Fallback

The Fallback stage activates when the Quality Judge produces no extractable answer. Instead of returning empty, the pipeline uses the PromptAssembler with a separate LLM call to generate a final answer from whatever context has been gathered.

Default Model

The Fallback runs on gemini-3-flash-preview (Google, cloud-hosted) by default. Unlike the other roles that use local Ollama models, the Fallback uses a cloud-hosted model for fast, reliable direct generation when the local pipeline cannot produce an answer. In the AgentLens Live tab, Fallback events appear with pink headers.

PromptAssembler

The Fallback uses a 4-layer token-budgeted PromptAssembler that constructs a prompt from:

System instructions (with or without document context)
Retrieved document chunks (if any passed the Grader filter)
Conversation history (newest-to-oldest, fit within token budget)
The current question

Token budgeting ensures the prompt stays within the model's context window.

When Fallback Triggers

Fallback triggers when the Judge's ANSWER field is empty or unparseable (answer = None). This can happen when:

The Judge's LLM output is malformed and the answer cannot be extracted
The retrieved context is too sparse for the Judge to formulate an answer
The Grader removed all chunks (synthetic ACCEPT with confidence 0.1)

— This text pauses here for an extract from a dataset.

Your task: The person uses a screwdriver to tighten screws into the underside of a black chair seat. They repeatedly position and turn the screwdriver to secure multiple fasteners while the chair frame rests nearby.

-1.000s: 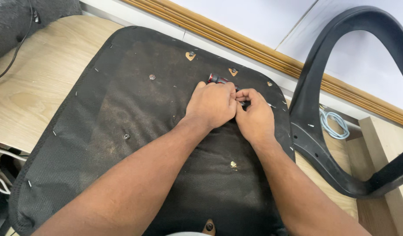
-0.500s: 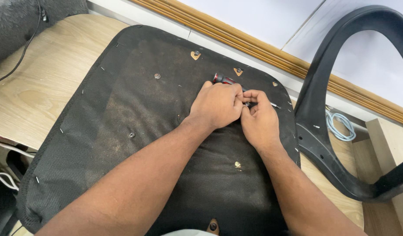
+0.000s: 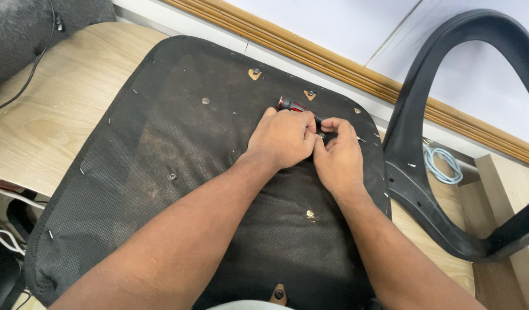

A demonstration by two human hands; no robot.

Note that on the final round (round 2), the Judge receives a FINAL_ROUND_INSTRUCTION forcing it to ACCEPT and provide an answer. Fallback only triggers if that forced answer still cannot be parsed.

Live Tab Visibility

The Fallback stage is only visible when triggered – successful pipelines that end with a Judge ACCEPT skip it entirely. The pipeline response marks fallback_used: true and tracks fallback-specific token metrics and timing separately.